Caivano died last week at age 77, just a few days after the Northeast Harbor Library opened an exhibit of some of his architectural drawings and models, as well as a number of his paintings.
The exhibit will be up the rest of this month, and a closing reception will be held Thursday, July 29, from 5-7 p.m.
“The exhibit shows a great cross-section of Roc’s incredible talent,” Coplon said.
“We did a number of projects together at College of the Atlantic (COA) and in Acadia and other places through the years. Roc would do the architecture and I would do the site work.
“It was a delightful collaboration. Roc was an amazing guy and just a fun person to work with.”
With a master’s degree in architecture from Yale University, Caivano was hired by College of the Atlantic in 1974 to start a program in Environmental Design.
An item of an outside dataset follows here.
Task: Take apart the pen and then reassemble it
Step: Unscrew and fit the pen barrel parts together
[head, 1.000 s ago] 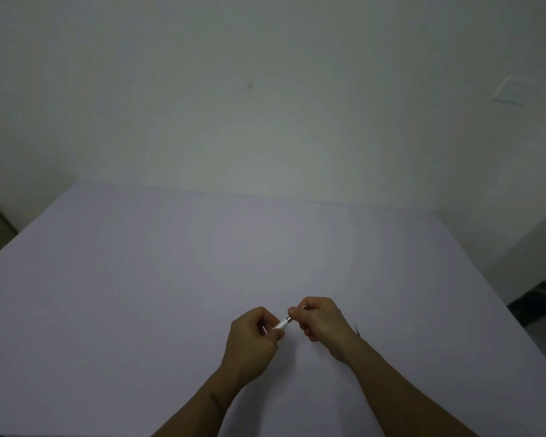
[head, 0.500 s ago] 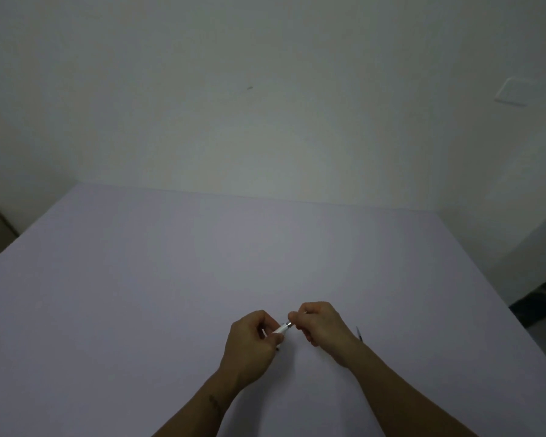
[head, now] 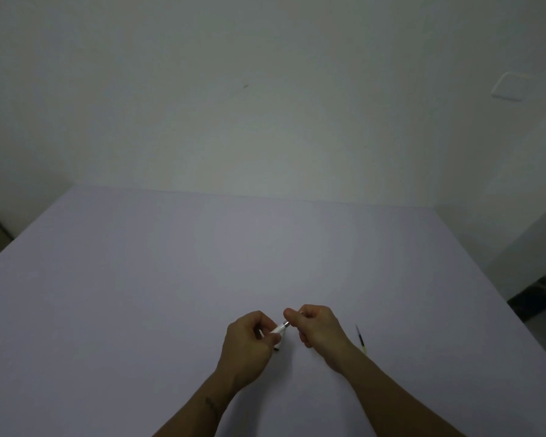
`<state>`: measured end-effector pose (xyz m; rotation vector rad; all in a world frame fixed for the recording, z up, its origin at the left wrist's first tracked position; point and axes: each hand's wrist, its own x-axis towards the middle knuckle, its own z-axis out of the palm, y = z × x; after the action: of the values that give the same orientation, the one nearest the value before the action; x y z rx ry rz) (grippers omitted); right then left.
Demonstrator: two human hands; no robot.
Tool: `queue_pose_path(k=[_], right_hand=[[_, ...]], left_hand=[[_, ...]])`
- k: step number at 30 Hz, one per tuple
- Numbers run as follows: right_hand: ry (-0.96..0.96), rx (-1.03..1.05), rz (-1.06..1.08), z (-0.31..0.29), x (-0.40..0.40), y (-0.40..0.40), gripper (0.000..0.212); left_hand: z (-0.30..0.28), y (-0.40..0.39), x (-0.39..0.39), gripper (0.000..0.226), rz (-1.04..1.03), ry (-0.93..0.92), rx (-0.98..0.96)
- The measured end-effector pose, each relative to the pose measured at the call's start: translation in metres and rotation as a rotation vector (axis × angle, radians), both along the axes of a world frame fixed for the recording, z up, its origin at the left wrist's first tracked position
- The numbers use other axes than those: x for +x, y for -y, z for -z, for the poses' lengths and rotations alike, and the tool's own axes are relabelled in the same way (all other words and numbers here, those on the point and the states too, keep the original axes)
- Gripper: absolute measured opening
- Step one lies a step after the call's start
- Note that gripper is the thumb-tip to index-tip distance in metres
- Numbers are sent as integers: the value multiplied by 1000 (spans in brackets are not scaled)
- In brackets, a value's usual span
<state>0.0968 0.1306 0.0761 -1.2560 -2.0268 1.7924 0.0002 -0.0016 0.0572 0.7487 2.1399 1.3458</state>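
My left hand (head: 246,345) is closed around a white pen barrel (head: 278,329), which points up and to the right. A small metal end shows at the barrel's right end. My right hand (head: 316,326) pinches that metal end between thumb and forefinger. Most of the barrel is hidden inside my left fist. A thin refill (head: 361,339) with a dark shaft and a yellowish end lies on the table just right of my right wrist. A small dark piece (head: 276,349) sits on the table below my left hand.
The pale lilac table (head: 171,279) reaches to a white wall at the back. Its right edge drops off to a dark floor area (head: 536,298). A wall plate (head: 511,86) is at the upper right.
Both hands have stayed in place at the pen. My right forearm has shifted slightly, and more of the refill on the table shows now.
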Motion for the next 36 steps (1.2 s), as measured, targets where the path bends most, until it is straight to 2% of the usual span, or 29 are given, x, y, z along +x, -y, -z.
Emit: queue_pose_path(k=[3,5,8,12,16,22,27,32,36], right_hand=[[-127,-213,46,2,3,2,9],[-168,-299,80,2,3,1,13],[-123,-278,102,3,0,2,12],[-85,-265,132,7,-3,5,23],[-205,-402,116,9,5,2,10],[-85,-262,83,6,-3,1,20],[-188,-378,90,12,4,2,13],[-71,-254,79,11,1,6,18],[-87,-297,28,8,4,6,9]], left_hand=[[-1,-1,0,16,-2,6,8],[-3,-2,0,16,1,3,9],[-3,-2,0,17,8,10,25],[-3,-2,2,15,9,28,36],[-4,-4,3,16,9,43,35],[-2,-4,3,14,3,16,-2],[-2,-3,3,13,-4,43,7],[1,0,8,11,-1,37,-13],[1,1,6,14,-13,55,9]])
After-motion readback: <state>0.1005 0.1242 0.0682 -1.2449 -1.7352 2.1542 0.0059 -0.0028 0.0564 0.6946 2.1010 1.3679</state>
One of his students was Barbara Sassaman, who for many years now has been a successful residential designer in Bar Harbor.
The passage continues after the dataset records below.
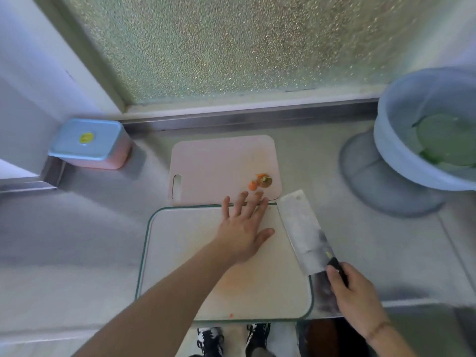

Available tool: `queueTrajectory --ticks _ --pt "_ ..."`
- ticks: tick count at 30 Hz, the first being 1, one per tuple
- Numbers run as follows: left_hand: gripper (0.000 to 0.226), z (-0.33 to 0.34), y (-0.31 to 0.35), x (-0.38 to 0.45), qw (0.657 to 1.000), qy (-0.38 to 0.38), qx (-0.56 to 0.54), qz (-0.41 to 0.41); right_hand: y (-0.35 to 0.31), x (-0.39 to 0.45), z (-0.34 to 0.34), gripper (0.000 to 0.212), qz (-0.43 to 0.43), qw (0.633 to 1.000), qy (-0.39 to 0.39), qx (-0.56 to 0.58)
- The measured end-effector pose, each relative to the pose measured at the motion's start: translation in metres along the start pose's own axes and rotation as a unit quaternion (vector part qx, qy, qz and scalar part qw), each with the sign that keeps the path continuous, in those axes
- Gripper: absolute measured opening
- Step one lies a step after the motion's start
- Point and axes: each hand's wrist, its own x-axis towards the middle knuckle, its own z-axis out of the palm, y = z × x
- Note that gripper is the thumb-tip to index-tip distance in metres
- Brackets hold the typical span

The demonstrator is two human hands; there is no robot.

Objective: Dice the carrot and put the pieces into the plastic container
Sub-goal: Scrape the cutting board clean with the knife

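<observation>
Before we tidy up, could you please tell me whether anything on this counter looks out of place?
A small orange carrot scrap lies at the near edge of the white cutting board, apart from the carrot ends on the pink cutting board. The white board also shows an orange stain. Nothing else stands out.

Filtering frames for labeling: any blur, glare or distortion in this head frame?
Head view: left hand fingers motion-smeared; cleaver fairly sharp, with mild sheen; wide-angle bends the white cutting board edges; carrot scraps soft; daylight through the frosted window, no harsh shadows.
</observation>
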Motion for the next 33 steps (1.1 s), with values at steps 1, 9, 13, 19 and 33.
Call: queueTrajectory --ticks 1,9,13,19,33 --pt "0.095 0.000 0.001 0.004 1.000 -0.010 0.011 0.000 -0.004 -0.002 -0.001 0.029 -0.008 1.000 -0.008 -0.002" --pt "0.083 0.018 -0.004 -0.019 0.999 -0.010 0.000 0.032 -0.009 -0.016 0.000 0.024 -0.018 0.997 -0.067 -0.039" --pt "0.054 0.042 -0.019 -0.060 0.991 0.081 -0.037 0.097 -0.004 -0.037 0.008 0.022 -0.038 0.995 -0.072 -0.059" --pt "0.037 0.062 -0.043 -0.114 0.974 0.167 -0.073 0.132 -0.007 -0.082 0.041 0.020 -0.008 0.995 -0.090 -0.044" --pt "0.025 0.074 -0.074 -0.142 0.945 0.176 -0.204 0.184 -0.045 -0.123 0.125 0.041 0.007 0.997 -0.073 -0.009"
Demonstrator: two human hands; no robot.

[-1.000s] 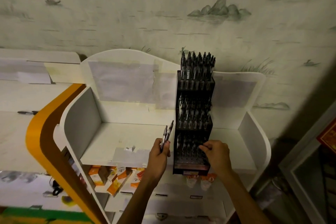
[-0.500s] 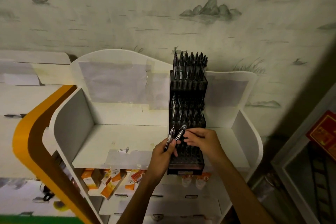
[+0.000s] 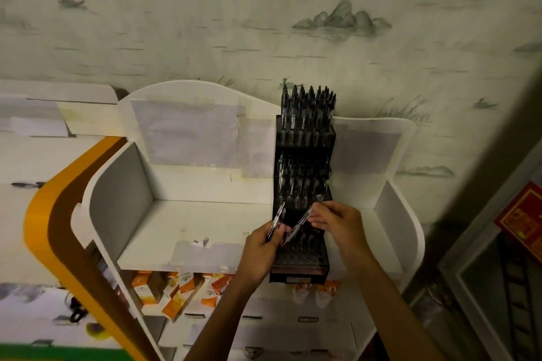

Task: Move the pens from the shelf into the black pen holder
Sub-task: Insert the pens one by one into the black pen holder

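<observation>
The right hand's fingers pinch one pen while the left hand grips a second pen, both held over the lowest tier of the black pen holder standing on the white shelf.

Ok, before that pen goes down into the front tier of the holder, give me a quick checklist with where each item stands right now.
1. Right hand has a pen pinched near its upper end: ok.
2. That pen's tip points down toward the black pen holder's front tier: ok, though the pen is slanted, not upright.
3. Free holes in the front tier: ok, rows of holes look open.
4. Left hand holds a spare pen clear of the right hand's pen: ok, the two are apart.
5. Exact hole under the tip: cannot tell, too dark.
6. Holder sits steady on the white shelf: cannot tell.
</observation>
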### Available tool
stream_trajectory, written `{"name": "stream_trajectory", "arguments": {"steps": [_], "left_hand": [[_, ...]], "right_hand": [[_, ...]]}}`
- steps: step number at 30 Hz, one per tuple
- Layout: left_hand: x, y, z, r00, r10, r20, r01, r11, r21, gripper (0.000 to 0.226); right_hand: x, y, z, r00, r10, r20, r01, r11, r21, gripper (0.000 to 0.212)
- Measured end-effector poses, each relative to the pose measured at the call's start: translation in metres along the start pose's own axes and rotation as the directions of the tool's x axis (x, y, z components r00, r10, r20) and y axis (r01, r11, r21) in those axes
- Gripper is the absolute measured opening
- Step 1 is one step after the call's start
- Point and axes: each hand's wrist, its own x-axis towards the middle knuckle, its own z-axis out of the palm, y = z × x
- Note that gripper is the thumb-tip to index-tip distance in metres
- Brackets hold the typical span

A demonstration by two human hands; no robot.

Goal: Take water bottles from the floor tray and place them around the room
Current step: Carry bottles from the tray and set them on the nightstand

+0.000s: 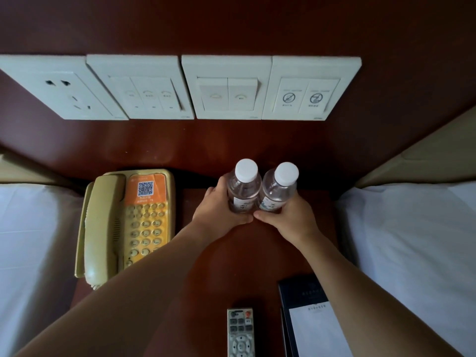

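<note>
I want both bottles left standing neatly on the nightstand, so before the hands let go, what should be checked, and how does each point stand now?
1. Left hand grips the left bottle: ok.
2. Right hand grips the right bottle: ok.
3. Both bottles upright, white caps on: ok.
4. Bottle bases resting flat on the nightstand: cannot tell, the hands hide them.
5. Bottles apart from the telephone: ok.
6. Remote and notepad out of the way, near the front edge: ok.
</note>
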Motion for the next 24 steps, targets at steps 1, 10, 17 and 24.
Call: {"name": "stream_trajectory", "arguments": {"steps": [1, 10, 17, 24], "left_hand": [[-0.006, 0.005, -0.004, 1.0, -0.017, 0.01, 0.017, 0.999, -0.045, 0.108], [-0.136, 0.154, -0.132, 0.986, 0.007, -0.164, -0.012, 0.999, -0.03, 0.097], [-0.282, 0.349, -0.265, 0.951, 0.271, -0.152, -0.259, 0.961, 0.093, 0.079], [-0.345, 0.474, -0.328, 0.811, 0.581, -0.07, -0.579, 0.814, 0.053, 0.044]], "right_hand": [[-0.005, -0.006, -0.005, 0.999, 0.028, 0.043, -0.03, 0.999, 0.038, 0.097], [-0.101, -0.157, -0.149, 0.992, 0.087, 0.09, -0.095, 0.991, 0.092, 0.105], [-0.225, -0.336, -0.315, 0.997, -0.07, -0.015, 0.071, 0.994, 0.078, 0.07], [-0.351, -0.41, -0.44, 0.95, -0.122, -0.286, 0.136, 0.99, 0.029, 0.05]]}}
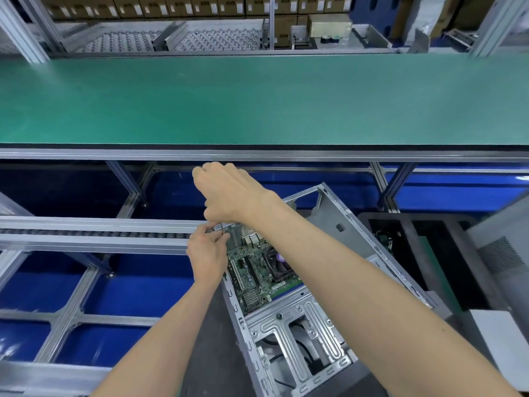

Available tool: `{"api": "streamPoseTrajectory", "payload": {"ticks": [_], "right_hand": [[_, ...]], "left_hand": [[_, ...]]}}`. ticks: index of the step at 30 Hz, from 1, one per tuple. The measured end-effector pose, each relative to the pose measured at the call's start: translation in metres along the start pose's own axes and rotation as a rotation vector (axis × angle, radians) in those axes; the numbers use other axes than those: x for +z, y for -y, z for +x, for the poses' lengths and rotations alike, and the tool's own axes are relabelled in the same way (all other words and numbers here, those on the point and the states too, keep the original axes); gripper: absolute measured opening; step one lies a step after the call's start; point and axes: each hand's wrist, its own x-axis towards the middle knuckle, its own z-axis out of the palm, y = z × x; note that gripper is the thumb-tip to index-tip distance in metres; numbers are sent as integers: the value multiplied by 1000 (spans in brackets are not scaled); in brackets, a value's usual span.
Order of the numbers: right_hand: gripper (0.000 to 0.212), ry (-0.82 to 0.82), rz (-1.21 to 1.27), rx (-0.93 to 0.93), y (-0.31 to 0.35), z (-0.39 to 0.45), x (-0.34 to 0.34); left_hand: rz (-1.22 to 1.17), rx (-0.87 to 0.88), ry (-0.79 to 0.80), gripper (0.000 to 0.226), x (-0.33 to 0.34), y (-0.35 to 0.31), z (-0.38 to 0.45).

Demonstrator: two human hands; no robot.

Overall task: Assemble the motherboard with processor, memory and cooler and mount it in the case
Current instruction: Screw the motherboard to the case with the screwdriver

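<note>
1. Factory line: wide green conveyor belt [257, 98] runs across the upper part of the view, with aluminium framing, a roller rail [94, 232] and blue floor below it; stacked cardboard boxes [177, 7] at the far back.
2. Right hand [229, 193] is raised above the far left corner of the case, fingers curled downward around the top of a thin metal tool [222, 228]; whether it is a screwdriver cannot be told.
3. Left hand [206, 255] sits just below the right one, fingertips pinching the lower part of the tool shaft at the case's rear edge. Tip of the tool is hidden by the fingers.
4. Motherboard [252, 270] lies inside the case, directly right of the left hand and under the right forearm. Green board with black slots and a small silver heatsink near its front edge.
5. Cooler [276, 265] is mounted on the board: black fan frame with a purple hub sticker, partly covered by the right forearm. Sticker text too small to read.
6. Case [300, 319] is bare grey metal, lying open side up on a dark surface, tilted diagonally; stamped drive bracket at the near end.
7. No readable brands or labels anywhere; box labels blurred.
8. Dark tray [423, 233] and a white perforated panel [503, 262] to the right of the case.
</note>
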Motion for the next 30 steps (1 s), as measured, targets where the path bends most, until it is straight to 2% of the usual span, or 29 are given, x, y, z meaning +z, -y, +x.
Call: {"api": "streamPoseTrajectory", "payload": {"ticks": [3, 8, 11, 13, 18, 21, 23, 27, 30], "right_hand": [[13, -45, -79, 73, -3, 1, 1], [25, 60, 94, 18, -9, 3, -4], [15, -15, 19, 63, -6, 3, -1], [18, -60, -78, 88, -6, 4, 1], [20, 21, 41, -7, -3, 3, -3], [12, -44, -28, 29, -2, 3, 0], [15, -85, -90, 76, -3, 4, 2], [23, 30, 87, 35, -7, 6, -2], [24, 14, 96, 2, -5, 4, -2]], "left_hand": [[-31, -10, 26, 19, -1, -1, 1], [-35, -48, 20, 26, -2, -3, 1], [-49, -50, 25, 29, -3, -5, -1], [-45, -38, 21, 26, -3, -4, 0], [23, 23, 7, 20, -1, -2, 2], [-7, -13, 6, 25, -3, -4, 1], [-23, -46, 13, 30, -3, -4, 1], [22, -24, 22, 32, -2, -5, 1], [31, -22, 6, 31, -1, -3, 2]]}}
As her final project at COA, she did a historical research paper and drawings of the current condition of the school’s iconic Turrets building, which was vacant and in great disrepair. The college obtained grants for a group led by Caivano and Sassaman to design a major restoration of the Turrets.
Then Caivano, Sassaman and COA engineer and faculty member Harris Hyman were hired to design the Wendell Gilley Museum in Southwest Harbor. A few years later, Caivano and Hyman designed the graceful, bowed footbridge over the small pond beside Main Street in Somesville that is one of the most-photographed structures in Maine.
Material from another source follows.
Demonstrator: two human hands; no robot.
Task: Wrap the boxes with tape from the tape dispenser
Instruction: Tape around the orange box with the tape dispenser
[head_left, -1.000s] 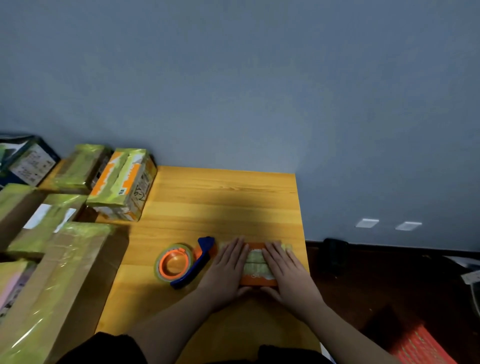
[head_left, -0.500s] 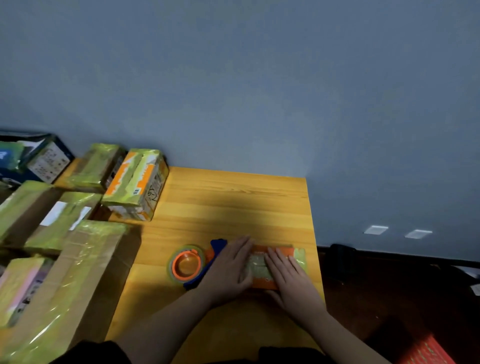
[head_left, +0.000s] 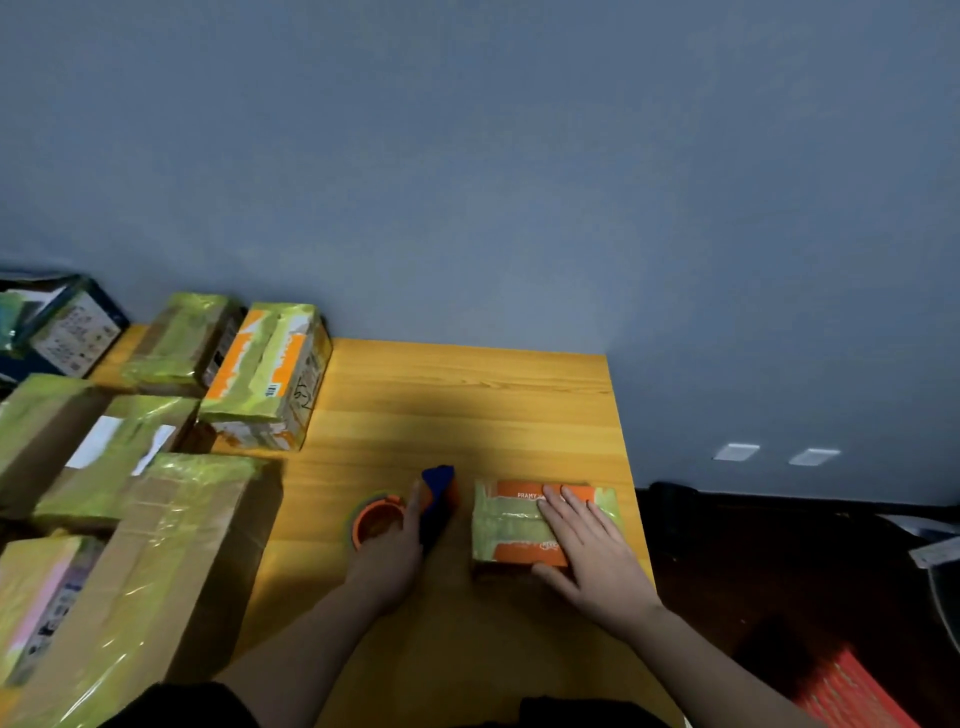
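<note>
The box (head_left: 524, 525), small and orange with yellow-green tape across its top, lies flat near the right edge of the wooden table (head_left: 467, 405). The right hand (head_left: 587, 551) rests on it, palm down, with straight, slightly spread fingers lying across the taped top and the thumb along the box's near side. Just to the left of the box stands the tape dispenser (head_left: 405, 512), blue-bodied, with an orange-cored roll of tape on its left. The left hand (head_left: 395, 556) is on the dispenser from the near side; its fingers curl around the blue body and its thumb lies beside the roll. Dispenser and box are close to each other but apart, with a strip of bare wood between them.

Along the left side of the table is a cluster of other boxes, each carrying yellow-green tape. A large brown carton (head_left: 140, 577) lies nearest. Behind it is a flatter one with white labels (head_left: 114, 452), and farther back an orange-and-white box (head_left: 270, 374) stands beside a brown one (head_left: 182, 338). A dark box (head_left: 67, 322) is at the far left edge. Behind the table is a grey-blue wall (head_left: 519, 156) bearing two white sockets (head_left: 774, 454) low on the right. The floor (head_left: 779, 561) to the right is dark, with a red item (head_left: 852, 691) at the bottom corner.
</note>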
After that, Caivano spent several years working with other architects in Philadelphia, where, according to Sassaman, he was involved in, among many other projects, designing a new gorilla habitat at the Philadelphia Zoo.
He returned to Bar Harbor in 1990 to open his own practice, Roc Caivano Architects, where he worked, along with his wife, Helen, for the next 22 years.
Asked about Caivano’s style of architecture, Sassaman said, “When you walk into Roc’s houses, you feel like you’re sitting in your grandmother’s lap or in a big, overstuffed chair. They just sort of wrap around you and make you feel really comfortable and at home.
“He looked at the historical Mount Desert Island architecture and sort of put a modern twist on it.”
Lissa Hodder and her husband, long-time friends of Caivano’s, hired him to design a home they wanted to build in Bar Harbor.
“It was wonderful working with Roc,” she said. “He was very particular about the drawings he did for us. And he listened, he listened, he listened.”
Caivano and Bob Knight, an architect in Brooksville, were friends for 55 years, having met during their first year in architecture school at Yale.
“In school, I always expected Rocky’s work to be better than mine, and it was always at least as good,” Knight said. “He was spectacularly good, one of the best people in a class of very talented people.
“He was a wonderful designer, and he took his work seriously, but he didn’t take himself too seriously.”
At the time of his retirement in 2012, Caivano said, “It’s been very interesting and humbling and educational and addictive to live here and do this for a living.”
Caivano had always enjoyed painting and, of course, he was very good at it. But he didn’t have much time to paint until he retired.
“He painted in many different styles,” Knight said. “He could look at a scene or a subject he wanted to paint and change his style. His paintings in the Northeast Harbor Library exhibit are stunningly good.”